• Task instructions: Look through the entries below. Report each line that has the word "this" in it.

========================================

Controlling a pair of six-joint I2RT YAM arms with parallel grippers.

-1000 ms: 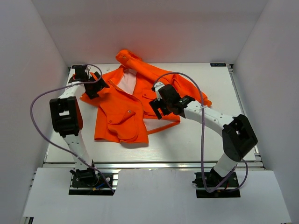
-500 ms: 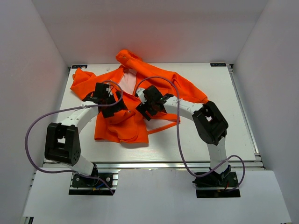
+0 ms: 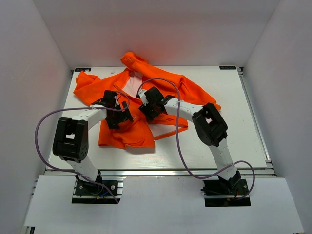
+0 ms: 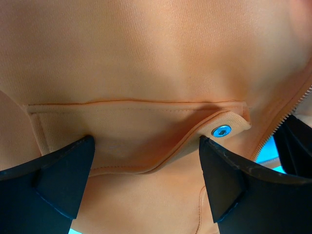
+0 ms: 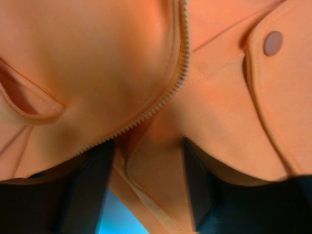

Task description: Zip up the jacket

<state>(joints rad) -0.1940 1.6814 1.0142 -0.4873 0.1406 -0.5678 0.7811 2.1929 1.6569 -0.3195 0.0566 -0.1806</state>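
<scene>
1. A flat white rectangular table (image 3: 234,126) fills the floor of a plain white box-like enclosure, with smooth white walls (image 3: 29,73) rising along its left, right and far sides.
2. A grooved metal rail (image 3: 161,171) runs along the table's near edge, and both arm bases sit on a white board just outside that edge.
3. The bright orange fabric jacket (image 3: 124,135) lies crumpled on the table's far-middle part. Its collar points to the table's far edge and one sleeve reaches toward the far left corner.
4. The left tool (image 3: 118,111) is over the table's middle. It is spread wide and pressed onto the jacket, astride a pocket flap with a blue snap (image 4: 222,130).
5. The right tool (image 3: 146,108) is also over the table's middle. It has a fold of orange cloth and the pale zipper (image 5: 183,53) between its fingers, but I cannot tell whether it is clamped.
</scene>
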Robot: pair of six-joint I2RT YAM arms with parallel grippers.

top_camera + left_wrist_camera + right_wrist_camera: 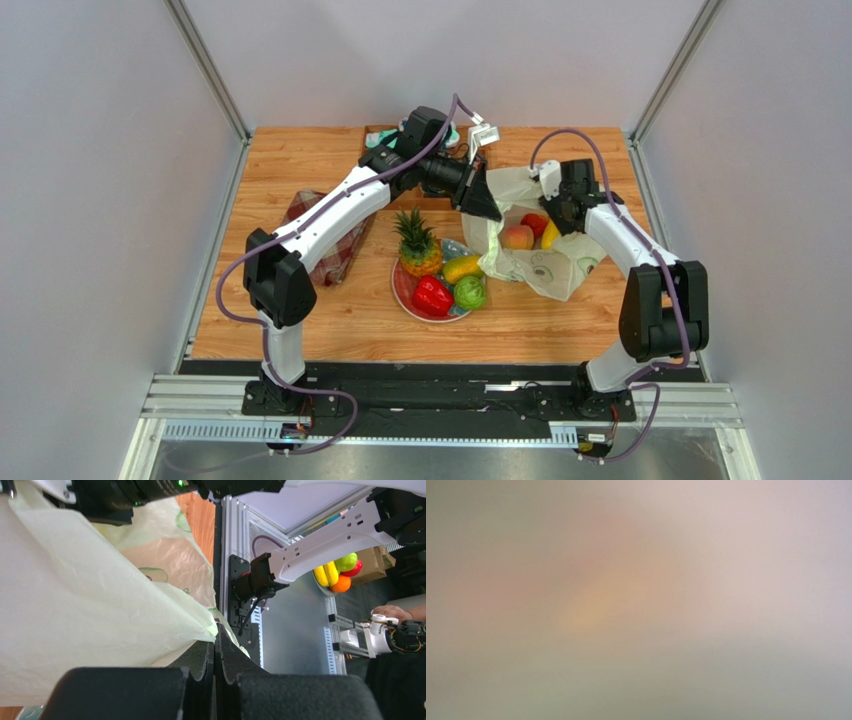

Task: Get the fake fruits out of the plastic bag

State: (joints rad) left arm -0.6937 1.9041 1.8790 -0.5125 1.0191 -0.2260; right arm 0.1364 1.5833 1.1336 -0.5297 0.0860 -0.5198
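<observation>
We are pinching the plastic bag (75, 605) in our left gripper (215, 639); slipping film would bury the peach (517, 237). The right gripper (548, 212) spread: cannot tell.

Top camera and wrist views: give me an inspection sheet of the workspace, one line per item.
Surface: wooden table.
Job's things: plastic bag holds peach, small red fruit and yellow piece; pineapple, red pepper, mango and green piece on plate.
Clutter: plaid cloth left of plate; unclear items at far edge.
Grippers: left gripper jaws shut on bag edge; right gripper at bag mouth, jaws hidden, wrist view blurred.
Cables: purple cables along both arms.
Surroundings: grey walls, aluminium frame.
</observation>
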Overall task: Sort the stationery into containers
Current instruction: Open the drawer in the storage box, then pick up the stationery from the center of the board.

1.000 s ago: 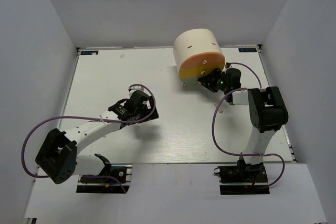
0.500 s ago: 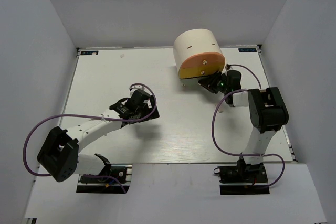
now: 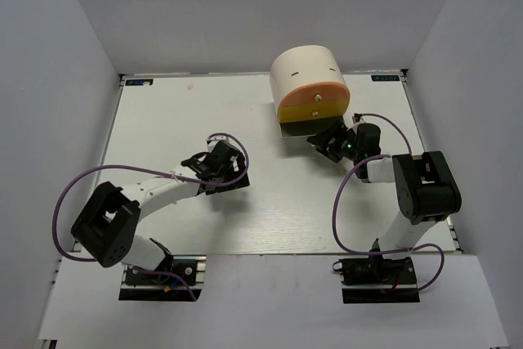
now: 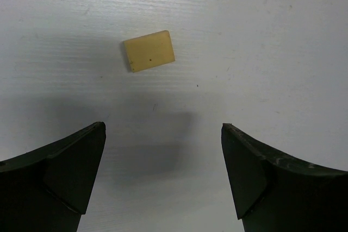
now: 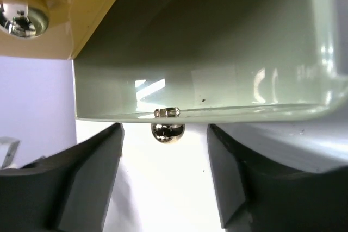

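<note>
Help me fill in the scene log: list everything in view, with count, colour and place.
tan eraser: one, tan, flat on the table ahead of the left gripper, untouched
drawer unit: one, cream, drum-shaped, far right of the table
orange drawer: one, orange, top, shut
yellow drawer: one, yellow, beneath it, shut
pale grey drawer: one, lowest, standing open
knobs: two seen, shiny metal, on yellow and pale grey drawers
table: one, white
cables: two, purple, one per arm
left gripper: one, black, open, above the table
right gripper: one, black, open, fingers either side of the pale drawer's knob
</note>
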Motion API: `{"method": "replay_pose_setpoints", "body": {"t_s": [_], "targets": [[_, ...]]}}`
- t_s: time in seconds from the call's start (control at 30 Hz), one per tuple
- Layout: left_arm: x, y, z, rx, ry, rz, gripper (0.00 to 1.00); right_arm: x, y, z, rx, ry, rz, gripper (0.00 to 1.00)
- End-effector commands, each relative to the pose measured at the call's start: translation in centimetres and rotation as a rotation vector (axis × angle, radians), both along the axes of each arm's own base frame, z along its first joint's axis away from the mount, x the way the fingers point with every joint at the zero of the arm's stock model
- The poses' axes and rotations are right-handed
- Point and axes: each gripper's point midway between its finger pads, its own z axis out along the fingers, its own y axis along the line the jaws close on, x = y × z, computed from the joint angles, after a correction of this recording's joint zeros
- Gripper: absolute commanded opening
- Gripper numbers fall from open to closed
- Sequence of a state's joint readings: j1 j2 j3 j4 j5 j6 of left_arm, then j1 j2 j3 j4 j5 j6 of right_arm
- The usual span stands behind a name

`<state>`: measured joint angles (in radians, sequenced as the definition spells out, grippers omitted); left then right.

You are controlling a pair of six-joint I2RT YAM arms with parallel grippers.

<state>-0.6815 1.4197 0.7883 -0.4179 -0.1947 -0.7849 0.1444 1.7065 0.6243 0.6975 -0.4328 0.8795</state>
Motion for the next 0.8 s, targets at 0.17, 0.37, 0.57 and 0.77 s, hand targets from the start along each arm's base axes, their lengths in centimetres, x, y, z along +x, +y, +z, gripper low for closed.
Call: {"method": "replay_pose_setpoints", "body": {"t_s": [0.17, 0.37, 0.57, 0.77], "targets": [[3.1, -0.6, 0.8, 0.034, -0.073, 0.029, 0.94, 0.0, 0.1, 1.9, -0.005, -0.073, 0.039, 0.77], [4.5, 0.4, -0.1, 0.151, -0.056, 0.072, 0.84, -2.7, -0.4, 2.0, -0.006, -0.079, 0.068, 0.66], [5.3, 0.5, -2.1, 0.215, -0.018, 0.102, 0.75, -5.2, -2.0, 2.3, -0.023, -0.083, 0.062, 0.65], [6.0, 0.1, -3.6, 0.264, 0.023, 0.100, 0.57, -6.4, -3.1, 3.5, -0.055, -0.132, 0.081, 0.65]]}}
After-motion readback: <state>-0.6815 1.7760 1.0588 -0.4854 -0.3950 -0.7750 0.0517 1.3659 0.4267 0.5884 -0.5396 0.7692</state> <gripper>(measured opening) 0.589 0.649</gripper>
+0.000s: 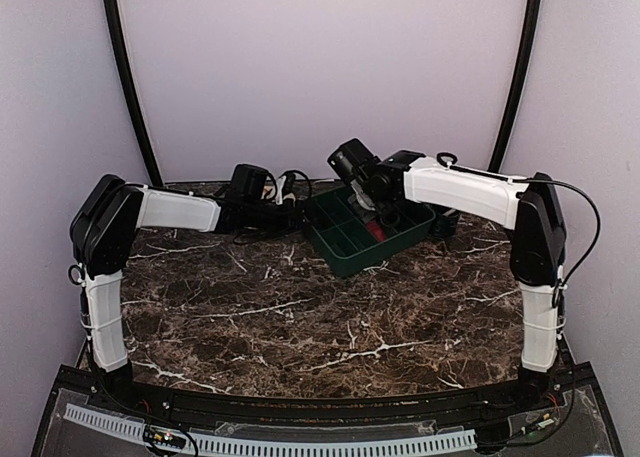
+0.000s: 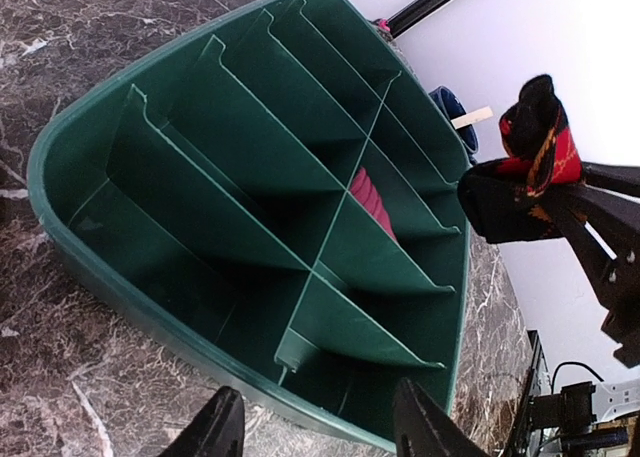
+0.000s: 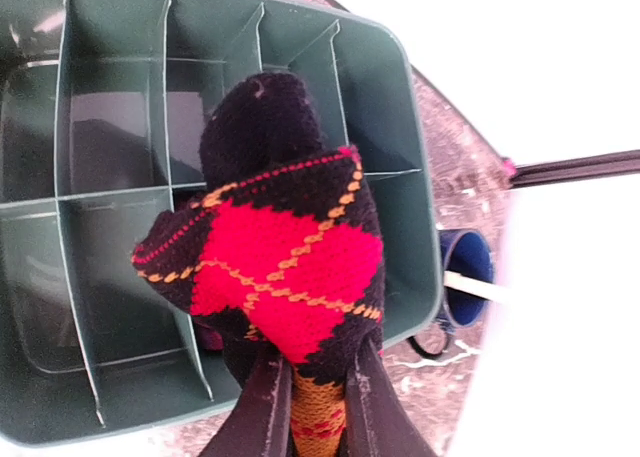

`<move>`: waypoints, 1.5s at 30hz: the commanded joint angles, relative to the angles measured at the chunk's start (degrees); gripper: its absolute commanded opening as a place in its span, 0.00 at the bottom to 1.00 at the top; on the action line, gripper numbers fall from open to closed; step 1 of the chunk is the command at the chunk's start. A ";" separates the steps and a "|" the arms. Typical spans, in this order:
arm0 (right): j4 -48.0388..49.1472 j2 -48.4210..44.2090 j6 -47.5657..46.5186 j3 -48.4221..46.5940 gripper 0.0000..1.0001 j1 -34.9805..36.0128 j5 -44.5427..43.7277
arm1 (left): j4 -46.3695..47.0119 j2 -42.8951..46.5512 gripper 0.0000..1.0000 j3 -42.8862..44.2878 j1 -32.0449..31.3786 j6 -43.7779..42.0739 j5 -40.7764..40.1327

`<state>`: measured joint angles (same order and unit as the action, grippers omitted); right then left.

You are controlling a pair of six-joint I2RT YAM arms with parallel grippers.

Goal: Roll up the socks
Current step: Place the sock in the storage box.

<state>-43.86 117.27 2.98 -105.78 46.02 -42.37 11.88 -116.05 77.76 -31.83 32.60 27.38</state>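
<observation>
Right gripper [image 3: 312, 382] is pinching the bundled argyle sock [image 3: 280, 267], whose long axis runs straight out from the jaws, and holds it directly above the bin [image 3: 400, 107], clear of the dividers. Left gripper [image 2: 320, 422] stands spread and empty just beside the bin's near wall. The magenta sock [image 2: 372, 199] lies in a middle compartment
</observation>
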 commanded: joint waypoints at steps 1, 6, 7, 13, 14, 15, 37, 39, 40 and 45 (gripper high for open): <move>5.35 1.49 -4.48 2.77 0.00 2.27 -8.51 | -0.77 0.56 0.53 0.53 -0.33 0.01 -1.51; 5.37 5.74 -4.68 2.81 0.00 4.26 -11.50 | 0.34 1.53 0.53 -2.47 -0.33 2.79 -4.54; 5.44 6.63 -4.73 2.85 0.00 4.69 -12.11 | 0.88 1.86 0.52 -3.20 -0.29 3.39 -4.94; 3.17 11.13 -3.55 1.05 0.00 5.81 -11.77 | 2.25 3.05 0.52 -6.44 -0.26 5.40 -6.38; 2.70 11.55 -3.52 0.77 0.00 5.95 -11.21 | 2.40 3.22 0.52 -6.92 -0.27 5.60 -6.51; 2.28 11.91 -3.45 0.49 0.00 6.00 -10.40 | 2.73 3.40 0.52 -7.54 -0.25 5.84 -6.59; -9.38 15.05 5.54 -9.37 0.00 -2.99 23.00 | 5.50 3.99 0.52 -8.72 -0.20 6.34 -4.92; -9.49 15.53 5.54 -9.60 0.00 -3.72 25.07 | 5.41 3.86 0.52 -8.52 -0.21 6.25 -4.75; -9.61 15.73 5.54 -9.73 0.00 -3.94 25.78 | 5.41 3.82 0.52 -8.42 -0.19 6.29 -4.68; -11.12 17.57 4.95 -11.47 0.00 -4.98 29.13 | 4.94 3.47 0.52 -7.81 -0.22 6.16 -4.14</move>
<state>-52.95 132.53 7.64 -114.67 42.11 -17.45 16.60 -115.24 69.32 -31.83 39.38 22.09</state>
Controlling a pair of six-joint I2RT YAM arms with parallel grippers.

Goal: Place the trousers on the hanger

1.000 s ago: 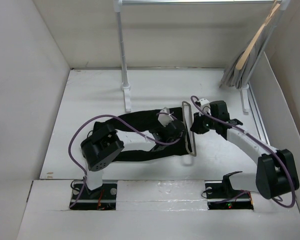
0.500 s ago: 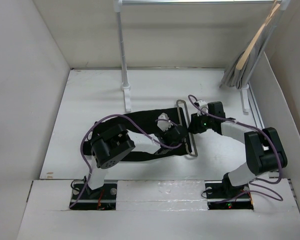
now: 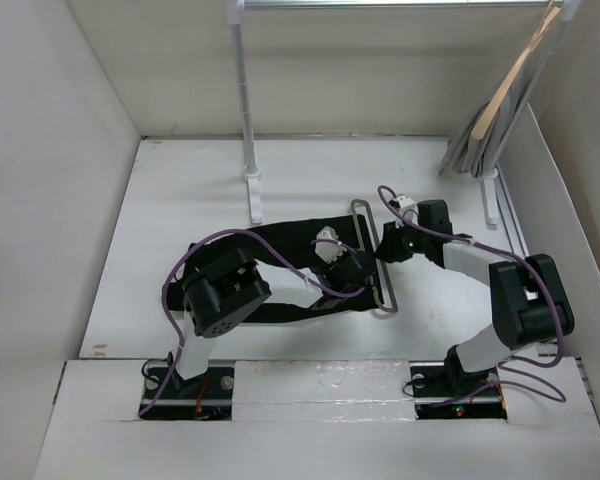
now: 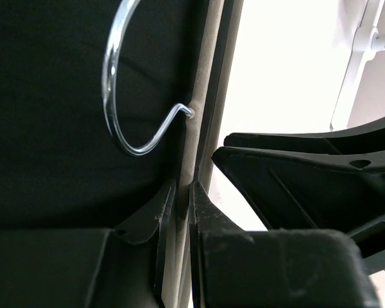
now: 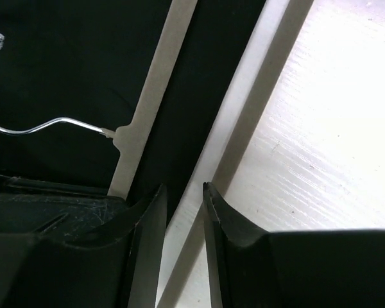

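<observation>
Your trousers, plain black, lie flat mid-table. The hanger, pale grey bars with a shiny wire hook, rests across their right end. The left gripper is clamped on one bar. The right gripper straddles the other, grip unclear.

My left gripper is matt black plastic, the trousers matt black cloth, the hanger's hook glossy metal.

Trousers lie across the mid tabletop, with the hanger over their right end. Left fingers sit at the hanger's left and right fingers at its right. The rack post stands behind.
</observation>
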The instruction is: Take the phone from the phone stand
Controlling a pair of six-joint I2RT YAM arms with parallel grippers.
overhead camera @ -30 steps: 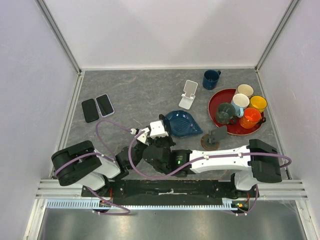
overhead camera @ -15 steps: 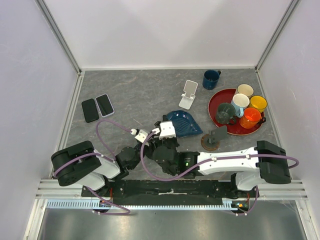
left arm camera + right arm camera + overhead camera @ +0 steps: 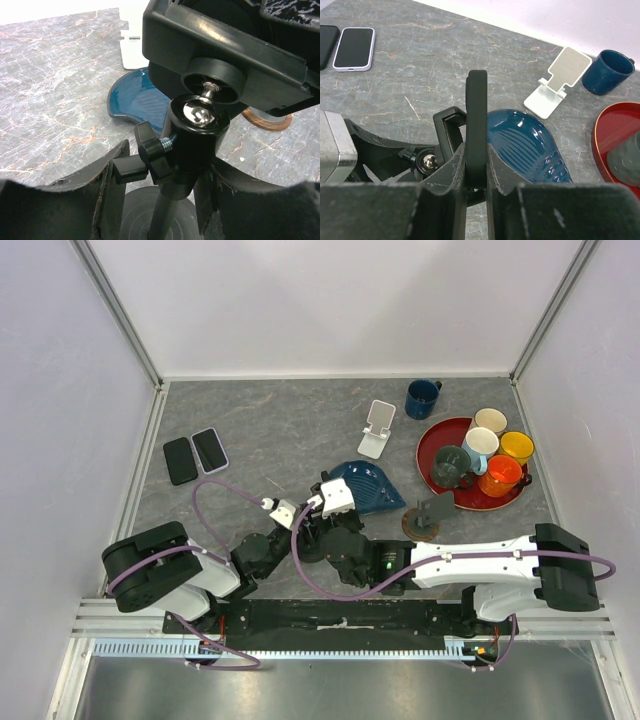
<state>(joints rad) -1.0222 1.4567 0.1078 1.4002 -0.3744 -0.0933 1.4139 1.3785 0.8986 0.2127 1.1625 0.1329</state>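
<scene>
1. My right gripper (image 3: 476, 170) is clamped on the phone (image 3: 476, 115). The phone stands on edge, upright between the fingers.
2. The phone sits just beside the clamp of the stand (image 3: 192, 145). I cannot tell if it is seated in the clamp or free of it.
3. My left gripper (image 3: 160, 185) is closed around the stand's head. One finger is against the black knob and the other against the head's body.
4. Both grippers meet at the near middle of the table (image 3: 270, 430), just in front of the blue dish (image 3: 372, 490).
5. The table is grey marbled stone with rust-coloured veins.
6. White walls (image 3: 330, 300) close in three sides, with metal posts in the back corners.
7. Two spare phones (image 3: 195, 455) lie flat side by side at the far left, well apart from me.
8. A white stand (image 3: 377, 428) sits behind the dish, with a navy mug (image 3: 422, 398) near it.
9. A red tray (image 3: 432, 440) at the right holds five mugs.
10. A brown coaster (image 3: 420, 528) sits in front of the tray with a dark thing on it, too small to tell.
</scene>
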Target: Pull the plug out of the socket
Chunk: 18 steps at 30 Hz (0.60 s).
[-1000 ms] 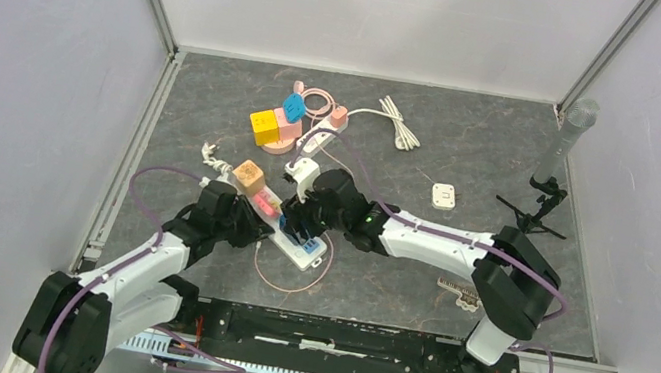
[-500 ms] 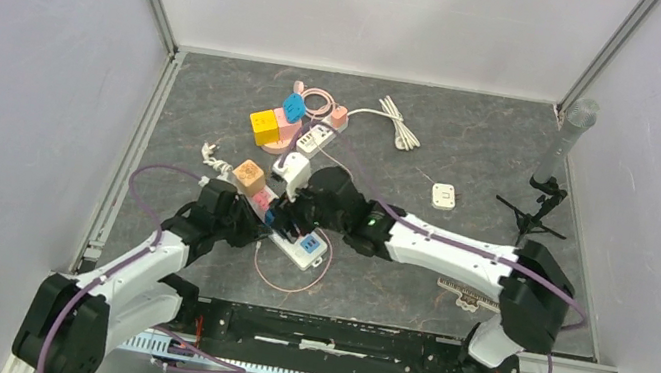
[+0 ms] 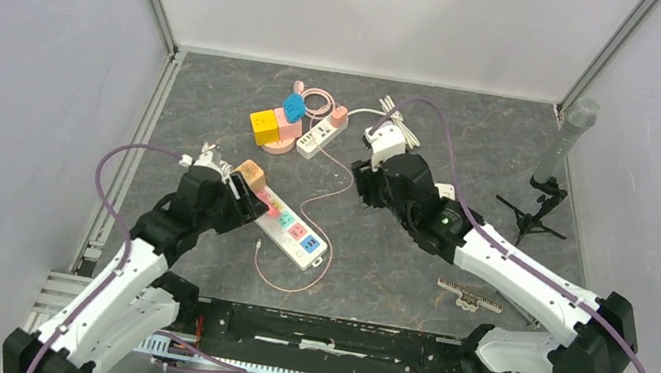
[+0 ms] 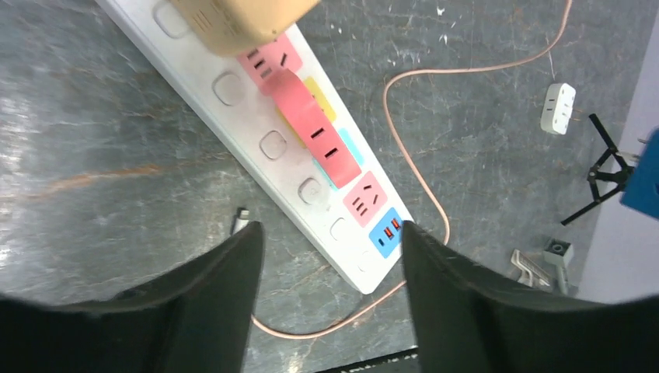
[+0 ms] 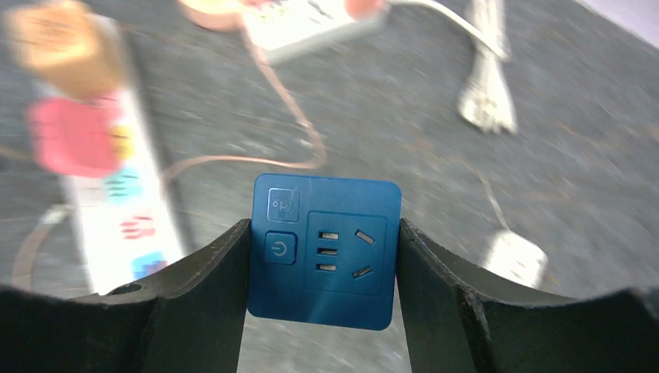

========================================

• Solved exercise:
- Point and axes: each gripper's point midway between its finger pads, its own z axis out along the fingers, its own y axis along the line the jaws close on, x = y × z, computed from the joint angles, after a correction of this recording's joint zeros
`<move>`: waypoints, 1.5s at 30hz: the commanded joint angles, relative to the angles measured at the chunk's start (degrees); gripper: its absolute commanded opening as a place in its span, 0.00 at the bottom to 1.00 at the top; on the action line, gripper numbers fall from open to closed; step 1 of the chunk is the command at the chunk's start. A ";" separates the steps and a "|" the arms. Typical spans, in this order:

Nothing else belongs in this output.